Regardless of which section we take, the perimeter resisting that force is πD, so the unit load must be P*πD²/4 divided by πD which yields PD/4. What is your problem?

Yes, I am sure that is right.

My query boils down to the question of whether an element subject to a stress in one direction, will fail earlier if a stress is applied in two directions. Its about thirty years since I did that stuff, but I am thinking that the answer is, "yes it does", in which case your answer appears to be wrong. How confident are you?

Further comment to "self". On second thoughts you are probably correct -my concern would apply if the second stress was of opposite sign to the other. Like I said it is "thirty years"......

Everyone, I found this formula a while ago but still had no idea as to how to run it.

so with the information from the initial posting, does this work?

I hate Math!

Can anyone help me here.
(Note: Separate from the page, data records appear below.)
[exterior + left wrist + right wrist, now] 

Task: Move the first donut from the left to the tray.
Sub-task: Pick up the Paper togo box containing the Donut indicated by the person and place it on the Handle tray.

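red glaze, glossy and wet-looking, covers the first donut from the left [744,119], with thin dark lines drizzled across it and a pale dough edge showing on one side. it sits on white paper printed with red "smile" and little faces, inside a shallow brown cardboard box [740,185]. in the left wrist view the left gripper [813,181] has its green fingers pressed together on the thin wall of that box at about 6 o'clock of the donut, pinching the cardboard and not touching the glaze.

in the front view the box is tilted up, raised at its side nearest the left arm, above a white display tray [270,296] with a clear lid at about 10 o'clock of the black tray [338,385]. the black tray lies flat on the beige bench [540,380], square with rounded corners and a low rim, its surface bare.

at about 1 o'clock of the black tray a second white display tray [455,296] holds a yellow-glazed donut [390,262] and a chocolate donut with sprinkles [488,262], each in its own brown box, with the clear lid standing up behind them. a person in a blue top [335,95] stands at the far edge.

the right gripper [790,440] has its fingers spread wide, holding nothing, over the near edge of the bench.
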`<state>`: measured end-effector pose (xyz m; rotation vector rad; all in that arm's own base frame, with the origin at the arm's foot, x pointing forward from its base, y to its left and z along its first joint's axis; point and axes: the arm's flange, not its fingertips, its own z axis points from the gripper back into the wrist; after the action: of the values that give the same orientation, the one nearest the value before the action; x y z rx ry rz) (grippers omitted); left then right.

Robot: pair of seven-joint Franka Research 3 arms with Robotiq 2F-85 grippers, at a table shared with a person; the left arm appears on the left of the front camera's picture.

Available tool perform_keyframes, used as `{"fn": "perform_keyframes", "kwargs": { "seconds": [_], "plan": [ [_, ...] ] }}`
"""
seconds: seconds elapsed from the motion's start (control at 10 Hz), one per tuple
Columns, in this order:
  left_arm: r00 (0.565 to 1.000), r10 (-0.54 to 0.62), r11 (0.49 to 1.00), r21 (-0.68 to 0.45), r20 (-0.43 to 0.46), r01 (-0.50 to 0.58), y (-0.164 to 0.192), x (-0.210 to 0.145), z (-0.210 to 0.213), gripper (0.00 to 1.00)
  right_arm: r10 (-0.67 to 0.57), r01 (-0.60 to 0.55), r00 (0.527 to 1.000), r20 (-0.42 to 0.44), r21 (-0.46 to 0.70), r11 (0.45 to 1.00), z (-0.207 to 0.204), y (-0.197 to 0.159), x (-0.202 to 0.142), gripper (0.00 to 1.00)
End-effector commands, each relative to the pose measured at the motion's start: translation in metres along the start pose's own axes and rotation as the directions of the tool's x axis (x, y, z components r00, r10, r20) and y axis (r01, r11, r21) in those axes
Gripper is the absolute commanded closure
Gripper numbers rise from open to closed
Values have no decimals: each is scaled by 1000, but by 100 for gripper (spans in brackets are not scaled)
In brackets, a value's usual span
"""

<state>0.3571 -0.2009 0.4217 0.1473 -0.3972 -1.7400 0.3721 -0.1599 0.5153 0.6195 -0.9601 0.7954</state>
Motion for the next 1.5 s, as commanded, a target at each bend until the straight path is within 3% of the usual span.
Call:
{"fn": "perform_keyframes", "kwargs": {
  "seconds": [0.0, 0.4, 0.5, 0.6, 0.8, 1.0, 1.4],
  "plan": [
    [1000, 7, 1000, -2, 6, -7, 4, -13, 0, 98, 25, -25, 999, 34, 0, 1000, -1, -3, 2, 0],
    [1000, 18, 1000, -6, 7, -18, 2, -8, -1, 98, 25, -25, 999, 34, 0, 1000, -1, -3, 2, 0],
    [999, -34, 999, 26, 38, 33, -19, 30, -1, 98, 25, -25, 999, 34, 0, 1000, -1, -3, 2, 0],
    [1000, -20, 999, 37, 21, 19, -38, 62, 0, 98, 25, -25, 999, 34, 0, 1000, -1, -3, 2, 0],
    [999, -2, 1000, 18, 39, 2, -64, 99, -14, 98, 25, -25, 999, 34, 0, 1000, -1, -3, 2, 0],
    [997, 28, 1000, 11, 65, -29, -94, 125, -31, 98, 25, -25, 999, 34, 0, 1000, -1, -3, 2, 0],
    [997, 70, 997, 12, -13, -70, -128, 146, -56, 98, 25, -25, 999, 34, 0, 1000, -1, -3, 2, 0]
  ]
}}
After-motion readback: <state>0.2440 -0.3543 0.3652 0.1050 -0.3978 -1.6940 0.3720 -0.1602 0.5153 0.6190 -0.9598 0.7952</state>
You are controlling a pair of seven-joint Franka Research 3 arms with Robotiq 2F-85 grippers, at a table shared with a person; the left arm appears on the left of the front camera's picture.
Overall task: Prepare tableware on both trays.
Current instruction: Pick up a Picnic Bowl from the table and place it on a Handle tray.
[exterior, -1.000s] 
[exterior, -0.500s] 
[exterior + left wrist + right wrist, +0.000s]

I want to know what the internal Pressure in PSI ( Pounds Per Square Inch ) is of a sphere with the following specifications.

Diameter of Sphere, = 13 meters, and how about a 9.44 meter sphere also?

Tensile Strength of the material that is the skin of the sphere, = 16.6 Mpa

What will the the internal pressure of this sphere (Think of it being like a balloon, well it IS a balloon. ) What PSI would be inside, when this skin would fail.

Thanks Everyone

Your solution ignores the thickness and strength of the balloon material. A correct formula was provided in #20. Just make sure all your units are compatible.

T = PR/2 is the same as T = PD/4 which I gave you in Post #2. It is the tension per unit length at all points on the surface of the sphere.

Pressure at failure is 4*t*F_y/D which is the same as 2*t*F_y/R, both of which were given to you earlier in this thread.

It should be obvious, even to one who hates math, that the failure pressure for a 9.44m diameter sphere will be 1.38 times higher than that of a 13m sphere. You need the thickness in order to find a precise answer.

FYI, the formula (T=ΔPR/2) is for the surface tension on the outside of a droplet. It doesn't apply to the problem you described.

_{<sigh> Carry out a force balance on a theoretical plane sliced through the centre of the sphere.....}

From Roark (5th ed), the pressure at failure = [2t ( strength )/Radius] where t is the thickness of the skin. Keeping units compatible, I come up with .0047 psi for the 13 meter diameter sphere at 1/4 mil thickness. This is theory. In practice, many factors such as temperature, time, or even a pin could alter your results.